The Problem With China

The Chi-Chi's outbreak has been just one of many, and, in 2007, the

focus shifted from Mexico to China.

The pet food scandal, as well as a stream of toy and other recalls in

2007, spurred negotiations between U.S. officials and their

counterparts in China, which exported $4.2 billion worth of food to

America last year -- much of it in the form of ubiquitous processed

food ingredients such as wheat gluten or ascorbic acid.

While no major outbreaks of human foodborne illness tied to Chinese

products have occurred recently, they're not unlikely in the future,

Hubbard said. Much of the food in China that's destined for U.S.

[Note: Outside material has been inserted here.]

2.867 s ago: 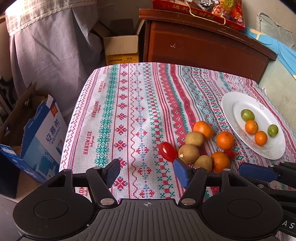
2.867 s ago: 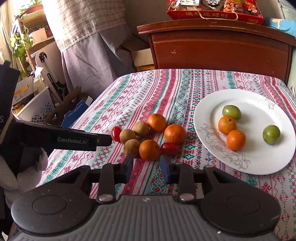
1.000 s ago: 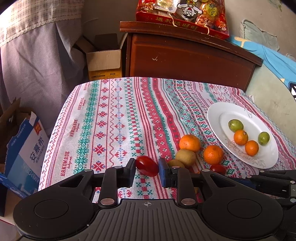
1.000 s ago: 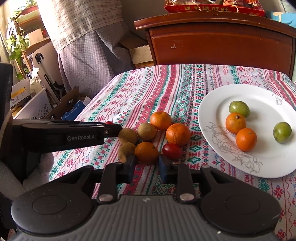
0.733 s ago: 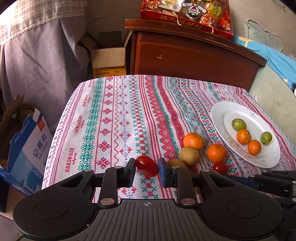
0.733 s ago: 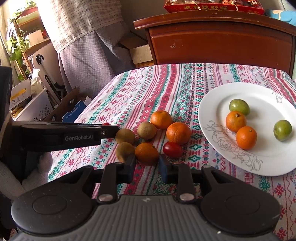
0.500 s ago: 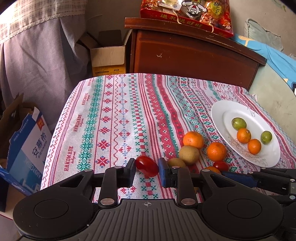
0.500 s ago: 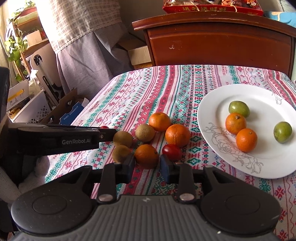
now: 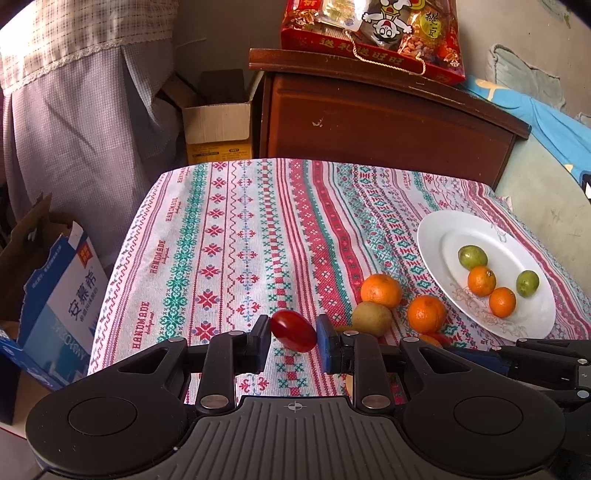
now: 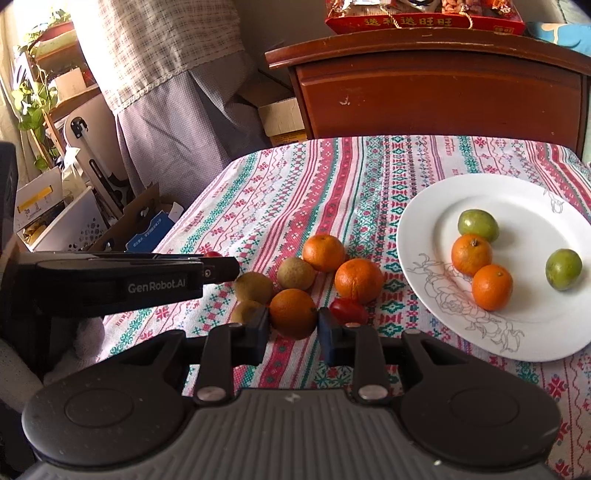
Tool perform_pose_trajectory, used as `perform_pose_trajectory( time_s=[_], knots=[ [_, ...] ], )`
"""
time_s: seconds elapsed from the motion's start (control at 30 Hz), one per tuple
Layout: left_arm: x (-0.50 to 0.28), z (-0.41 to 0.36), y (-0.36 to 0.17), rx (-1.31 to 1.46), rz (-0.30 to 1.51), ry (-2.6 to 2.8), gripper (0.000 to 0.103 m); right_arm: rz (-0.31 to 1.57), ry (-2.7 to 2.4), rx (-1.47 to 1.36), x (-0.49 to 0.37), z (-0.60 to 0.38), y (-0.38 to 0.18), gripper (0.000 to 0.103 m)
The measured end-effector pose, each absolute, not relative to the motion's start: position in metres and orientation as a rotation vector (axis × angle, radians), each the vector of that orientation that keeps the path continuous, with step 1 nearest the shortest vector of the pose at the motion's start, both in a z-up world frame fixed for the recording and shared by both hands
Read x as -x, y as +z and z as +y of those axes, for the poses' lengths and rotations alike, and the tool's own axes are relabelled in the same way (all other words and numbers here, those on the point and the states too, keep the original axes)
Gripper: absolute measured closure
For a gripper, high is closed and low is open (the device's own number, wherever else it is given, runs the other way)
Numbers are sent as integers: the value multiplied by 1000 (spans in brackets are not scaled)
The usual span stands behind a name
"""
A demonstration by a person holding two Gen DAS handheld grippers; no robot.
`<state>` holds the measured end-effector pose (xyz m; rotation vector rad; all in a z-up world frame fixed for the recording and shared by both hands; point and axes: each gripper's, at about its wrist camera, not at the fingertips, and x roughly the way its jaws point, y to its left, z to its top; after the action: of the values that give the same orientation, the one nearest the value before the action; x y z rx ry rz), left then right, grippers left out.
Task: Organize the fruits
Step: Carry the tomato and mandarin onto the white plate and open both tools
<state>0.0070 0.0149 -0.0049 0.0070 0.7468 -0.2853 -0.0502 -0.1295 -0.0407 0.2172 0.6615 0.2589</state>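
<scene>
Broadly, a patterned tablecloth (image 9: 229, 236) in red, green and white bands covers the table, with a dark wooden cabinet (image 9: 384, 122) behind its far edge and a red gift box (image 9: 373, 33) on top of that. Next in size, a white plate (image 10: 524, 332) sits on the cloth at the right, carrying two green fruits and two small oranges. Then come the two tools: the left gripper (image 9: 293, 343) is clamped on a red cherry tomato (image 9: 293, 330), held up off the cloth between its blue pads, while the right gripper (image 10: 291, 330) has its jaws closing around an orange (image 10: 293, 313), whose sides meet both pads in the right wrist view. Loose fruit lies in a cluster beside the plate: two more oranges (image 10: 359, 280), three brown kiwis (image 10: 296, 273) touching one another or nearly so, and a second cherry tomato (image 10: 349, 311) just right of the right gripper's fingertip, near the plate's rim.
</scene>
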Motion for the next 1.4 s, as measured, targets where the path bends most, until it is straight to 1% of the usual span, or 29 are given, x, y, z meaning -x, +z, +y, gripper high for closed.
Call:
perform_pose_trajectory(
  time_s=[0.3, 0.5, 0.67, 0.97, 1.4],
  knots=[
    [-7, -1, 23, 37, 689, -329, 79, 592, 204, -256, 49, -158, -14, 75],
    [-16, -25, 41, 63, 664, -390, 79, 535, 133, -261, 45, -196, 12, 75],
    [-22, -46, 48, 82, 662, -435, 79, 514, 60, -288, 41, -231, 19, 75],
    [-27, -98, 40, 48, 667, -557, 79, 537, -32, -362, 30, -285, 12, 75],
    [-31, -143, 9, -11, 717, -643, 79, 614, -61, -419, 15, -299, -15, 75]
  ],
)
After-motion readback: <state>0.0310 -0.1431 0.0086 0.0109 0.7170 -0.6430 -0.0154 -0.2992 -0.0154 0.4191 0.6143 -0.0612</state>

dinner tables is grown and processed by mom-and-pop producers with

little or no oversight, he said.

" What they've got is this vast cottage industry of producers making

this stuff. Sometimes you might have a producer making just five or

six sacks of flour per week in the hinterlands of China, " Hubbard

said. " China experts tell me that the central government in Beijing

has very little influence out in the countryside where this is made. "

China has reacted recently to international pressure by signaling that

it is ready to tighten food safety standards. In December, the United

States and China signed an agreement that places new registration and

inspection requirements on 10 food products exported by Chinese

companies. The products include some preserved foods, pet foods and

farm-raised fish, all of which have come under suspicion of being tainted.

Those types of market reactions may help fix things in countries of

origin such as China, experts say, but weaknesses remain here at home.

Topping the list: a chronic underfunding of FDA inspection services,

according to critics. " If you look at the Bush Administration's fiscal

year 2007 budget proposal, the Produce Safety and other food programs

are going to be cut by $22.6 million from 2006 levels, and the

staffing would be reduced by 105 full-time employees, " Doyle noted.

One private industry food safety inspector, Ed Sherwin, said he

doesn't blame management or workers at the FDA for what he considers

to be poor oversight of imported foods.

" What I've found is that the federal inspectors from FDA and USDA are

excellent in their work, but they are understaffed and overworked, "

Sherwin testified at a special Congressional hearing on the issue in

October. In the meantime, " profits take priority over food safety, "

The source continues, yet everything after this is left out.